Infinite Series Involving Arithmetic and Geometric Means

I am curious whether or not the following series would converge or
diverge, and if it converges, to what value? Actually, I'm not sure
if this is even a series! I'm not sure how to put this symbolically,
so let me explain the series.

Take a set of numbers (let us use the two numbers {a, b}), and take
both the arithmetic and geometric mean of the set:

A = (a+b)/2 [arithmetic mean, A]
G = sqrt(ab) [geometric mean, G]

Now, take the arithmetic and geometric means of those two results:

A2 = {[(a+b)/2]+[sqrt(ab)}/2
G2 = sqrt{[(a+b)/2]*[sqrt(ab)]}

Now, do the same thing over again with those results, and keep doing
it over and over again ad infinitum. What would the result be as the
number of iterations of this process approaches infinity?

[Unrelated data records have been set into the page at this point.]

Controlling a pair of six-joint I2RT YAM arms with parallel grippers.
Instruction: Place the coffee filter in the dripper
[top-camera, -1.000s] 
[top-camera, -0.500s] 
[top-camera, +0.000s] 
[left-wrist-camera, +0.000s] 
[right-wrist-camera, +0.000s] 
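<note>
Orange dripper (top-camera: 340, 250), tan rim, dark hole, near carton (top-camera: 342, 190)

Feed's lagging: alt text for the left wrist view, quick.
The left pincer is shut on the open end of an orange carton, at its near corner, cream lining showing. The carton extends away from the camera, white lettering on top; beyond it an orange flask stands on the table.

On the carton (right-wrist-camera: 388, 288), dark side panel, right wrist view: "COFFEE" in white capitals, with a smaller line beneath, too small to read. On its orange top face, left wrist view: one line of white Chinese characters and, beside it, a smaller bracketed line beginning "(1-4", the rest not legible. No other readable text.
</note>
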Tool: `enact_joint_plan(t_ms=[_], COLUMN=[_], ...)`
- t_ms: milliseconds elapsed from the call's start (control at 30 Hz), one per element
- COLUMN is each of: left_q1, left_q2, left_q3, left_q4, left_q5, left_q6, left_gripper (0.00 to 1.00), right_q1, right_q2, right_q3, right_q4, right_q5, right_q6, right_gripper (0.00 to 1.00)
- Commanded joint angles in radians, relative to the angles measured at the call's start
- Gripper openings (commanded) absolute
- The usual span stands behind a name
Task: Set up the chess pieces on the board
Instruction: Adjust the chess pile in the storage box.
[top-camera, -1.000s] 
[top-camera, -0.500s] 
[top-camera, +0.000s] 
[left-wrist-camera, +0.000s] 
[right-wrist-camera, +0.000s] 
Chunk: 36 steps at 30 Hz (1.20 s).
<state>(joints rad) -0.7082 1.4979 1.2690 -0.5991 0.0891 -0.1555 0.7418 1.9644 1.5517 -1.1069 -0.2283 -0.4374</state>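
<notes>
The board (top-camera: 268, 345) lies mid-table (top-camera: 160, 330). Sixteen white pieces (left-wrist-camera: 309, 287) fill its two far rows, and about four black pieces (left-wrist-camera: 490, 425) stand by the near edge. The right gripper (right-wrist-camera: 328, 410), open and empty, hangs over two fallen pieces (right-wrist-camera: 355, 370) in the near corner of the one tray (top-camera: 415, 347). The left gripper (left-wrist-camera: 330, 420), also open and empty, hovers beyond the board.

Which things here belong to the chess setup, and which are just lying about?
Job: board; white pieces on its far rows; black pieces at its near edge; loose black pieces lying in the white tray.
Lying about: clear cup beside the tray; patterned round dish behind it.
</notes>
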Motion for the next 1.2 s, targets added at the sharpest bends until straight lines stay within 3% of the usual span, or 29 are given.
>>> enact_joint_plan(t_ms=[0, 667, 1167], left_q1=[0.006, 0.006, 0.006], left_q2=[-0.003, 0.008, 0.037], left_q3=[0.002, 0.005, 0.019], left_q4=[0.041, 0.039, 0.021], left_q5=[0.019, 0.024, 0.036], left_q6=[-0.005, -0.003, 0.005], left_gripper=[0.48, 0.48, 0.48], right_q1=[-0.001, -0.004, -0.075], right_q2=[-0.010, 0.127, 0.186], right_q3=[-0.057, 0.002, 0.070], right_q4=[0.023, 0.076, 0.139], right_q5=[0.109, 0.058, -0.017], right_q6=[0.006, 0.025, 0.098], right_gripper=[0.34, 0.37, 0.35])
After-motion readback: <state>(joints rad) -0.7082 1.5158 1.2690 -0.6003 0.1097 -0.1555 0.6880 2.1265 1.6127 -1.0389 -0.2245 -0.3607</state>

Upon closer examination, it looks like it may be indefinite due to
the fact that it may oscillate between the values of A(n) and G(n).
However, when I plug in values for a and b, the series clearly
converges:

{a, b} = {21, 53}

A(1) = 37 G(1) = 33.362
A(2) = 35.1841 G(2) = 35.134
A(3) = 35.1575 G(3) = 34.654
A(4) = 34.906 G(4) = 34.905
A(5) = 34.905 G(5) = 34.905

{a, b} = {1/2, 2/3}

A(1) = .5833 G(1) = .577
A(2) = .5803 G(2) = .5803
A(3) = .5803 G(3) = .5803

On the infinite scale, however, this series may do strange things.
With some kind of formula, it may be easy to answer this question.

Also, while on the subject of means, what other kinds of means are
there besides geometric and arithmetic means?

Thanks!

--Nikolov